I gave a lecture presentation about my book, ‘Just’ Natural Trumpet on Saturday 5 October 2024 at St Andrew’s church in Thornhill Square in London. The lecture was part of a natural trumpet weekend course organised by Bill Tuck. I have known Bill for many years, having first met him in 2008, even before I moved to London.
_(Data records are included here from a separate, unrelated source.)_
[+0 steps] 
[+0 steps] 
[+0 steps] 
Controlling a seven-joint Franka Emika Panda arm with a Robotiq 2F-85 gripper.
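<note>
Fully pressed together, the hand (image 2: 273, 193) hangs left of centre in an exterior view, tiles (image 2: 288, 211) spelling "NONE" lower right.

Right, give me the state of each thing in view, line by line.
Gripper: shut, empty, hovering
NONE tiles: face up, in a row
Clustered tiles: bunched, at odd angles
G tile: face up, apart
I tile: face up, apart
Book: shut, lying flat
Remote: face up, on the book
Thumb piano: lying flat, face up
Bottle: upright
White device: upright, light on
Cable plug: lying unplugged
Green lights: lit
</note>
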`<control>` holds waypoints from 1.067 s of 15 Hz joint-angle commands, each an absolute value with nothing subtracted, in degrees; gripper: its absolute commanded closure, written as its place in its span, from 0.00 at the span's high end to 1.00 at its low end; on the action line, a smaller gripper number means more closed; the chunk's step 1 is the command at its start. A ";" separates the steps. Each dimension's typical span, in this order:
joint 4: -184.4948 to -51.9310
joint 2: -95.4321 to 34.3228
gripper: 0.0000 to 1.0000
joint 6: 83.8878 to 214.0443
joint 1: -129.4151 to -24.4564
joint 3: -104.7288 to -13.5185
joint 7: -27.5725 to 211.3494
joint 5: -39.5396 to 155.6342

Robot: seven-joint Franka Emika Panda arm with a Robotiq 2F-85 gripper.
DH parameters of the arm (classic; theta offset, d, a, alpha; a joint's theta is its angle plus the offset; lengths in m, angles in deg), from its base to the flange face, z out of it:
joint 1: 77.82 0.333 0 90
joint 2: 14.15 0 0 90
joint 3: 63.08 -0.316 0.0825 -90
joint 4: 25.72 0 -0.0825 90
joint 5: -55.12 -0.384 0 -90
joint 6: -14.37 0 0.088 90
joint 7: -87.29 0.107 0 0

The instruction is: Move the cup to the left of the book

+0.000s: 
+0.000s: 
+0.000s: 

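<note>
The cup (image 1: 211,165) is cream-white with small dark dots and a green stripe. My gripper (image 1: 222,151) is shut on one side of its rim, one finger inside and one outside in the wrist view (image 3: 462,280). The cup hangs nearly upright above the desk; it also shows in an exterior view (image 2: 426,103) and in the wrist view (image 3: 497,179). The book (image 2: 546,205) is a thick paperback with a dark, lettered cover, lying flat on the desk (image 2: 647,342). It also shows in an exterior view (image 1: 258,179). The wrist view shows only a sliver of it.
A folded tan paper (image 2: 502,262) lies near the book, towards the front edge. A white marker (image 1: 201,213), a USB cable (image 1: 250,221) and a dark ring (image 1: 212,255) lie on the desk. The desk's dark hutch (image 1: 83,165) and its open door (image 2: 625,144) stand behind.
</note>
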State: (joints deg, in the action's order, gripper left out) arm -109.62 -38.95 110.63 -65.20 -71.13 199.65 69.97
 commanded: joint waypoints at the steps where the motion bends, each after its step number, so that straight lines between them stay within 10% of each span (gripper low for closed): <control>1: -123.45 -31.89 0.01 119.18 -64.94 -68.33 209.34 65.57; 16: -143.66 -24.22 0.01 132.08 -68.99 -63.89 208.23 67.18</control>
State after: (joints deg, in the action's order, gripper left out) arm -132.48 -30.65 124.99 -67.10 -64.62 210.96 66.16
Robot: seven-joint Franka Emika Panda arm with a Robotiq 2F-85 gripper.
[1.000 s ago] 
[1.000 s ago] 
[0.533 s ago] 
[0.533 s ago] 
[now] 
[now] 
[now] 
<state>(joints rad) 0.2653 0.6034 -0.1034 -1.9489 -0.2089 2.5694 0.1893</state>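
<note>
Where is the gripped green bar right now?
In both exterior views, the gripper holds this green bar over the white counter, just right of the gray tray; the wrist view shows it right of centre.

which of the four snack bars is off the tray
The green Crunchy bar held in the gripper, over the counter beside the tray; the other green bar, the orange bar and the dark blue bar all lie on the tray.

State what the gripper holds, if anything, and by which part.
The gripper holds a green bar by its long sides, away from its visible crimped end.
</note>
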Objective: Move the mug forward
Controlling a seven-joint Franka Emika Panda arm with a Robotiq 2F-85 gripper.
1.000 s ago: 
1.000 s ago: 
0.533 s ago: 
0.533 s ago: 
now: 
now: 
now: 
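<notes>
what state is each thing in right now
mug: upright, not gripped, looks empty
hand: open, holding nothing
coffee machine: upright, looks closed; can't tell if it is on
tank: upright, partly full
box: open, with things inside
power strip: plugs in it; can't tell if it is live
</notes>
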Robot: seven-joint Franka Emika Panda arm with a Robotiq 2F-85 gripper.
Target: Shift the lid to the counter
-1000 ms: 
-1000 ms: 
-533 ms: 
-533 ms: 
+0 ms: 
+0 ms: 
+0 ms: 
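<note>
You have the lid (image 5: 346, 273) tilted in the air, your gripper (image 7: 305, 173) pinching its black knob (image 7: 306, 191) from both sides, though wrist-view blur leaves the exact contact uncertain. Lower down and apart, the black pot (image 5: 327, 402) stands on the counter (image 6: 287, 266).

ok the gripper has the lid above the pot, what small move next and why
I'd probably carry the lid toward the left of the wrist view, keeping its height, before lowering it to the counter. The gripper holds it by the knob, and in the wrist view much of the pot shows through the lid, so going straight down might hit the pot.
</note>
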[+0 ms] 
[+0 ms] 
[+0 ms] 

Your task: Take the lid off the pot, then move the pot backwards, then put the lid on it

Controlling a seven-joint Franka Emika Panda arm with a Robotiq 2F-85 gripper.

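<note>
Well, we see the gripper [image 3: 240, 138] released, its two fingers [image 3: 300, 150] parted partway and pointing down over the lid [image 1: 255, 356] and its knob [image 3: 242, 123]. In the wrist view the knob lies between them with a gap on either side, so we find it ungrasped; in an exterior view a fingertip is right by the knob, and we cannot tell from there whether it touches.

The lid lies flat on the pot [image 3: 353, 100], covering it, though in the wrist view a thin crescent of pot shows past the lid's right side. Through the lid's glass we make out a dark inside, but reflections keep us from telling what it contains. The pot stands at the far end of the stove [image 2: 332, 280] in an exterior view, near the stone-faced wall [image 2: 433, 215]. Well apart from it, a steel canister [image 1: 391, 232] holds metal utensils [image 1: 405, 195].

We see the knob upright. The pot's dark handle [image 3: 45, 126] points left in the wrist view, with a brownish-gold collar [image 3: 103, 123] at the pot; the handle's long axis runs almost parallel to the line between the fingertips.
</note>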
Indeed one of my earliest blogs on this website was entitled ‘Tomes and Tuck’, as I gave a lecture for Bill Tuck at UCL in fifteen years ago, just after I collected my finished Frank Tomes trumpet—'the last trumpet’ Frank ever made—from Frank’s home in Wimbledon. 

The lecture I gave was tailored to the more advanced subject knowledge of these players, and so I felt free to delve deeply into various topics (also covered in the book) including the writings of James Talbot, and the 'clarino piccolo’ which was utilised (although used in different ways) by composers such as Johann Schelle, Georg Philipp Telemann, and Johann Samuel Endler. 

I placed other books (such as facsimiles of the treatises by Bendinelli, Fantini, Altenburg, and others) in a timeline on the floor to demonstrate the chronology of the natural trumpet literature—the same chronology that formed the basic idea for my book, ‘Just’ Natural Trumpet.